Como dois exércitos opostos,
nossos lábios se digladiavam e se expunham e se enroscavam em um completo
movimento de loucura. Os dentes chegavam a estalar, e arranhavam as gengivas, e
sopravam carícias violentas, feridas internas, sentimentos sem nome,
instintivos e selvagens. A selvageria de nossos amores sôfregos e bêbados se estendia
por um tempo que parecia não ter fim. Havia muitas mãos, e pernas, e pele e
muitos de nós em nós dois. O chão ardia ao toque do nosso amor, a lareira não
era nada comparada aos nossos corpos. E então houve uma pausa.
Um minuto de
silêncio, um prenúncio agourento de uma tempestade macabra. Algo que me gelou a
espinha e apagou o fogo da lareira. A derradeira visão de algo que não nos
pertencia mais se deu em meus olhos. Minhas mãos ainda formigavam, tentando
reter um pouco do calor, nem que fosse uma ínfima parte dele, mas meu corpo
havia cedido. Notei que ele também se entregara, num último suspiro vacilante,
numa última tentativa de evitar aquilo.
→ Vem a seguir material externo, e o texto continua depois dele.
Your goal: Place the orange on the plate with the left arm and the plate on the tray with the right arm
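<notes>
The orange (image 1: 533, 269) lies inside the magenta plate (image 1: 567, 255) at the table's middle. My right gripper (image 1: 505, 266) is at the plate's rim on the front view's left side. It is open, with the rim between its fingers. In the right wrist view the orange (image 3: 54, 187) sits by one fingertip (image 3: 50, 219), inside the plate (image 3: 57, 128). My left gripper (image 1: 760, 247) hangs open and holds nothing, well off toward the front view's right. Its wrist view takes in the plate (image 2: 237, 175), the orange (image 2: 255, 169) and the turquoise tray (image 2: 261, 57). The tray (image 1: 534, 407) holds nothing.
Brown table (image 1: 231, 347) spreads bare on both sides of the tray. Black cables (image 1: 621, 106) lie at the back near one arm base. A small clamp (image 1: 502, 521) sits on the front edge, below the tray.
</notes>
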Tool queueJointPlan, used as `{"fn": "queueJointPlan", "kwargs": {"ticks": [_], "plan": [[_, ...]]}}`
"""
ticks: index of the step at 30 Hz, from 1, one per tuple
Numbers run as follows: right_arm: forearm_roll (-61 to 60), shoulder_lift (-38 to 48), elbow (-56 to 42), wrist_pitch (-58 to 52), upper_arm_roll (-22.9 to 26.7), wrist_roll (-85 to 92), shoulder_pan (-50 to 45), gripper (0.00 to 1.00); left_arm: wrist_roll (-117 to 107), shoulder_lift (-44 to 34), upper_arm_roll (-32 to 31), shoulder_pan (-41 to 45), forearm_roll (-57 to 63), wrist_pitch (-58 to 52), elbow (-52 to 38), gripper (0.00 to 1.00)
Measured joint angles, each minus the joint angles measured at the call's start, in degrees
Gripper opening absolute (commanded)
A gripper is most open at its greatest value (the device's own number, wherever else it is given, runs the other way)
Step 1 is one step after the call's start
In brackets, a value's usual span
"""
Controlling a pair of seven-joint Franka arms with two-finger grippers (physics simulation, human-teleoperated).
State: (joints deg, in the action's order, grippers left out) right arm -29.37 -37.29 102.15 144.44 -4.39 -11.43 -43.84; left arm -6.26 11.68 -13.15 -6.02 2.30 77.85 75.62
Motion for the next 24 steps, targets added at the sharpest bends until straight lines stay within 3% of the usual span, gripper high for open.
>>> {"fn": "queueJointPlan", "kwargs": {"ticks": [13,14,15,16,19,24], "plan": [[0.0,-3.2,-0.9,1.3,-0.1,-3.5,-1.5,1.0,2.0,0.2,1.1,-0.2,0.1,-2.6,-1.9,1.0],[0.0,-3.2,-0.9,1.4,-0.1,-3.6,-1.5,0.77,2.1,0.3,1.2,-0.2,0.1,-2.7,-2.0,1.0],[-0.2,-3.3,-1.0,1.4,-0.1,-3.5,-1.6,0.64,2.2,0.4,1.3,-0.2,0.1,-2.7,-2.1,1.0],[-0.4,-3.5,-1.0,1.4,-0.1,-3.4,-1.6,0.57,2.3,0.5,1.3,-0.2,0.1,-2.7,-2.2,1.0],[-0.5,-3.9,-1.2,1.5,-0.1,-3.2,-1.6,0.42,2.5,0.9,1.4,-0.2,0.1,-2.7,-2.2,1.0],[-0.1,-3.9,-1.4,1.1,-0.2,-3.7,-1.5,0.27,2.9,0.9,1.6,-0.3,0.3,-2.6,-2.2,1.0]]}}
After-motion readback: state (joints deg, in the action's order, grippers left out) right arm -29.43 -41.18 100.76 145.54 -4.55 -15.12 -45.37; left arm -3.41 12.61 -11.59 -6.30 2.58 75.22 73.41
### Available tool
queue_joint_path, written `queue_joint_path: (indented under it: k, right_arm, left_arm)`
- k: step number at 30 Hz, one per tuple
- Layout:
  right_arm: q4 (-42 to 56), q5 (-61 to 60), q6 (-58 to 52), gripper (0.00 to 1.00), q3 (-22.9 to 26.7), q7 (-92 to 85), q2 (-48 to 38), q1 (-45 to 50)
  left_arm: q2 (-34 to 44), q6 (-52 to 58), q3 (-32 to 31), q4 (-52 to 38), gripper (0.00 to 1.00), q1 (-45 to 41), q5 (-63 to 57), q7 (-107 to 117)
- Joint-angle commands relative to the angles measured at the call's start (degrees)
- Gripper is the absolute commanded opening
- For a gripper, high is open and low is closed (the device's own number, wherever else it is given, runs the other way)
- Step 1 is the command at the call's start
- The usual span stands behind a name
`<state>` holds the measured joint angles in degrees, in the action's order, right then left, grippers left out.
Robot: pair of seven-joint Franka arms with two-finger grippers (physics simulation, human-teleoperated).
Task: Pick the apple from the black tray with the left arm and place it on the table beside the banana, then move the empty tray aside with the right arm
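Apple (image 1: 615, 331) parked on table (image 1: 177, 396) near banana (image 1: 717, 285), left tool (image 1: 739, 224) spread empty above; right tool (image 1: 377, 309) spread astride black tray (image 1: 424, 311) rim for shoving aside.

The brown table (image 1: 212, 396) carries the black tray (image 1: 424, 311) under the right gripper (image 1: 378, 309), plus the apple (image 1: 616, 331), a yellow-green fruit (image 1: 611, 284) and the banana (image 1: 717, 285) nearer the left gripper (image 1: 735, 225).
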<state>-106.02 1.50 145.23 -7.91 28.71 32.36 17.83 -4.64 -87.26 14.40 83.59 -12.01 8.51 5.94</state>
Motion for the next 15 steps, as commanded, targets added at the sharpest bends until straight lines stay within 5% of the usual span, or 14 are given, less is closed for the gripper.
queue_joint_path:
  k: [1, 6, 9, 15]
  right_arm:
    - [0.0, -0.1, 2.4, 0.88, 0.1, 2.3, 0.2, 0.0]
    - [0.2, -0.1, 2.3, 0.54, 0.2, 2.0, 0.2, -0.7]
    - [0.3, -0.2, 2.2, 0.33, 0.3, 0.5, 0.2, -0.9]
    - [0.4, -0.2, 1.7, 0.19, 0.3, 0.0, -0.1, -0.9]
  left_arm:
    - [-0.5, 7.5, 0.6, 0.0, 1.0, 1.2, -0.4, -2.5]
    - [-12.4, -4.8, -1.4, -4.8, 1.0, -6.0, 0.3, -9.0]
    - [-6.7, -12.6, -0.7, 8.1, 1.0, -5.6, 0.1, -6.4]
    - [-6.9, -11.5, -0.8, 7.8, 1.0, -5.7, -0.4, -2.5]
Mal notei quando a vida me escapou por
entre os dedos e me descobria flutuando, vendo nossos corpos inertes, unidos e
gélidos como o sopro da morte. E lá estava ele ao meu lado, com os braços
esticados para mim, e um sorriso indefinível no rosto. Era uma massa amórfica,
um vulto luminoso e iluminado, minha paixão. Fui de encontro a ele, fundimo-nos
numa dança sincronizada, um balé fúnebre para celebrar nosso estado etéreo.
Lembramo-nos de coisas passadas, outras vidas, outras histórias, outras mortes.
O estado de estranheza do início passara, e agora estávamos novamente habituados
à nossa situação. Entendemos que não somos corpos que têm almas, mas almas que
tinham corpos. Somos livres, somos um.